◆ Description of the task ◆
Look through the records below for lines containing the string "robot", and report how many there are, nothing else.

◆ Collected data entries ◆

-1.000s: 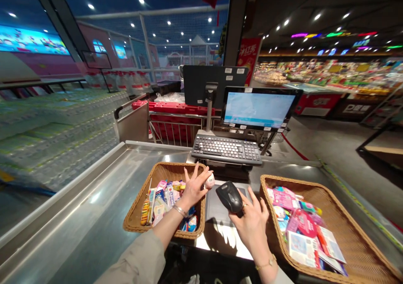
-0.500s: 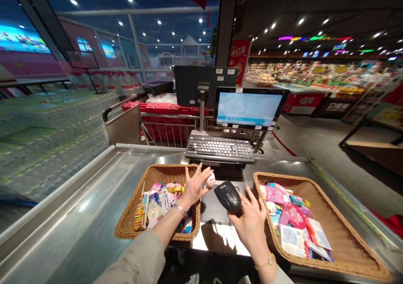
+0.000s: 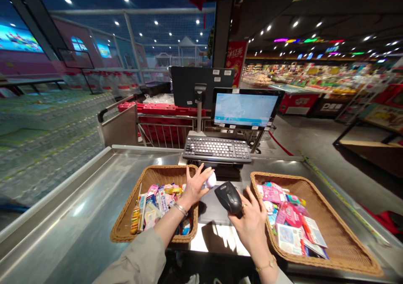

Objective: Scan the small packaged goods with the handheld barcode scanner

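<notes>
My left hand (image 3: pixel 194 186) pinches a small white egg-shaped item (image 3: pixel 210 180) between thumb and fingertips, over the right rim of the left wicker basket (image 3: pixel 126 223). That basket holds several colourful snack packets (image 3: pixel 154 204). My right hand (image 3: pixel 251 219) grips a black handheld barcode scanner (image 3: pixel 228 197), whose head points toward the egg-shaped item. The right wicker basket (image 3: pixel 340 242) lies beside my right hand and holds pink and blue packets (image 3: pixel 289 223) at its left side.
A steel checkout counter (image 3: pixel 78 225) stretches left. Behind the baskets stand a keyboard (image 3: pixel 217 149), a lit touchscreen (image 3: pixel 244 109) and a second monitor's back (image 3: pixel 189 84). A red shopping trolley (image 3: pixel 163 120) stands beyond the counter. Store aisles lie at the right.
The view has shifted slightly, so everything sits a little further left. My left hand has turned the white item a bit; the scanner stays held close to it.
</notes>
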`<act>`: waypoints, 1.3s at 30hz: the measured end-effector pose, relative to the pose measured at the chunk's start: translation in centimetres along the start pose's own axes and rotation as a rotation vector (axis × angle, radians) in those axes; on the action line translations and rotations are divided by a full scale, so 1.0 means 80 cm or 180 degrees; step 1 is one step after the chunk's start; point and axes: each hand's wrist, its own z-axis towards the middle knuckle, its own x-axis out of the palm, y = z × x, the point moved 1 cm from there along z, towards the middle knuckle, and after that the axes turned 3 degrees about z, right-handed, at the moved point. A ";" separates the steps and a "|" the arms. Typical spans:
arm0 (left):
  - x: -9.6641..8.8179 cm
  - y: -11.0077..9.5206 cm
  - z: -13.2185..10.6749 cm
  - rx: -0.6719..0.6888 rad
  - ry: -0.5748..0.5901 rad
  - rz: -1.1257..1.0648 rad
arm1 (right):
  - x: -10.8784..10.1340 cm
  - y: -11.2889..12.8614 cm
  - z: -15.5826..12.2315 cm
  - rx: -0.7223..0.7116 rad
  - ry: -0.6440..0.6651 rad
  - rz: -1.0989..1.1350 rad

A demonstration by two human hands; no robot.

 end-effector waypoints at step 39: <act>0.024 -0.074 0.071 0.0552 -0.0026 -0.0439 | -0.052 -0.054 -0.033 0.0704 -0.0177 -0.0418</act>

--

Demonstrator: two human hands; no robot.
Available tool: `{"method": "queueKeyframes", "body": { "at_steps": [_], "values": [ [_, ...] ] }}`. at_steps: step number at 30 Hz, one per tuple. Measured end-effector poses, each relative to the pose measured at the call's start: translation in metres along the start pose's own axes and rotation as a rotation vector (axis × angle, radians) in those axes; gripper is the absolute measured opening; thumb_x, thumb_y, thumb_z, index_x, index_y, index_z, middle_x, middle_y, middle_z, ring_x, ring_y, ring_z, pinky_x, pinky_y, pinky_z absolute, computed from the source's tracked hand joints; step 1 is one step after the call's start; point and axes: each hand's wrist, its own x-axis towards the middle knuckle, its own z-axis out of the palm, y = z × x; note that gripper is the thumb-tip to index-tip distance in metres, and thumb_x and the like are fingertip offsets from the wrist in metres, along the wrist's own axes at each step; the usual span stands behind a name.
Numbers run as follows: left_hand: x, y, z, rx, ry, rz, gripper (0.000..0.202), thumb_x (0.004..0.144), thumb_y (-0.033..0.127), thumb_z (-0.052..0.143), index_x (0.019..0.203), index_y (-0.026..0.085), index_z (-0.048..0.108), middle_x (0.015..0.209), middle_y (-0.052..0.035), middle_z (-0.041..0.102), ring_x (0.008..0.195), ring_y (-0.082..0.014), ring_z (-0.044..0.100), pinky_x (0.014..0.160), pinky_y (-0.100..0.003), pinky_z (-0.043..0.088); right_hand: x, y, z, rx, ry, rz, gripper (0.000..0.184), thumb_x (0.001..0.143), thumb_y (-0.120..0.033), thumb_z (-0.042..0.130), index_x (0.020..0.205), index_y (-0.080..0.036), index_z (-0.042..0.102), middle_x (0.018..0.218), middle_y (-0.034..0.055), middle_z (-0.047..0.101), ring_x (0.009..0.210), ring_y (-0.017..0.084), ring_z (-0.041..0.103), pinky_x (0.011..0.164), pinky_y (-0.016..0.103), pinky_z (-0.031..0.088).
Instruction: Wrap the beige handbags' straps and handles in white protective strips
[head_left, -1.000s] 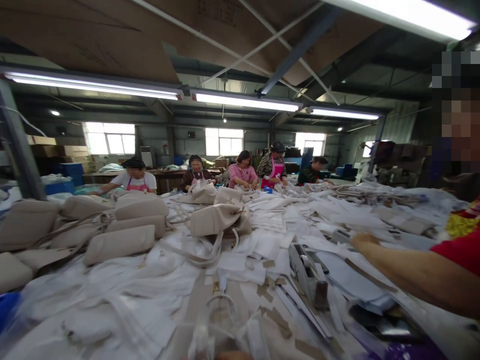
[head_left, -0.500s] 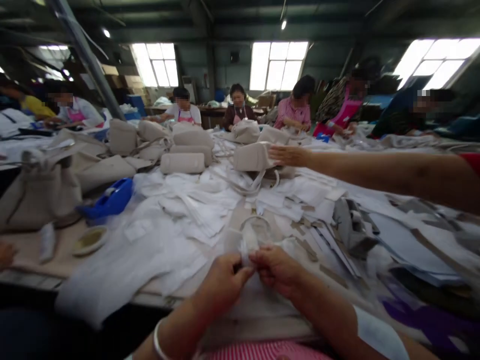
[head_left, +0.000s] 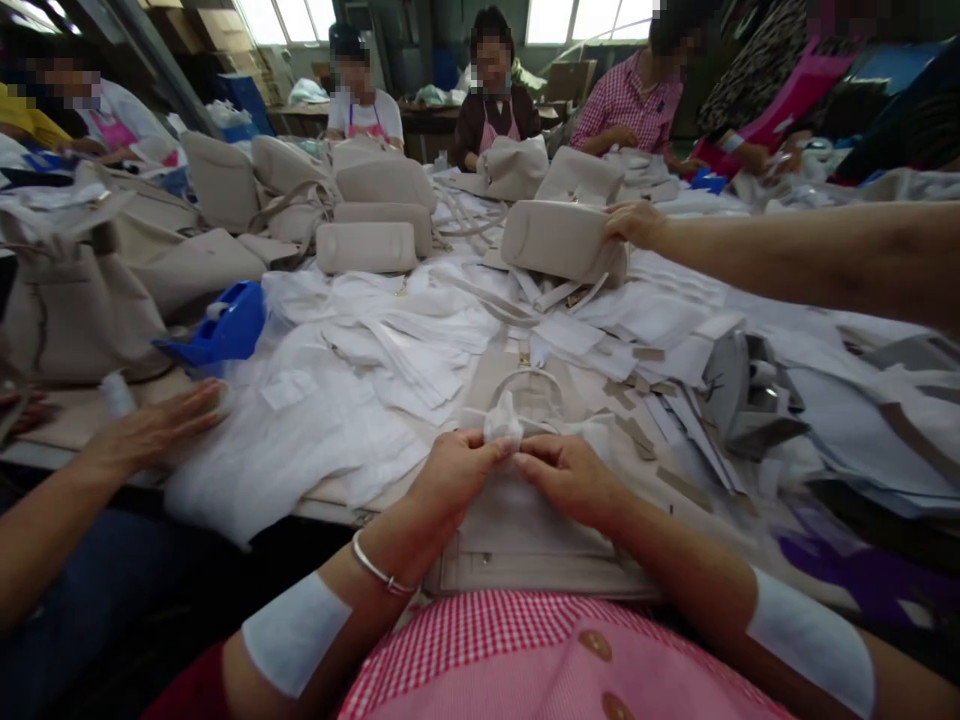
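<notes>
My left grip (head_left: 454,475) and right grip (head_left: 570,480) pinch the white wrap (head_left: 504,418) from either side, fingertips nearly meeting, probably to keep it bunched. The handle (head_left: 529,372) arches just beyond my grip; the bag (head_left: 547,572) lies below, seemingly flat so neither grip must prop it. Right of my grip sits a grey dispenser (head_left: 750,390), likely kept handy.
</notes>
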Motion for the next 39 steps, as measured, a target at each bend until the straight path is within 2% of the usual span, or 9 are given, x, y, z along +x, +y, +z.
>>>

◆ Response to this task ◆
2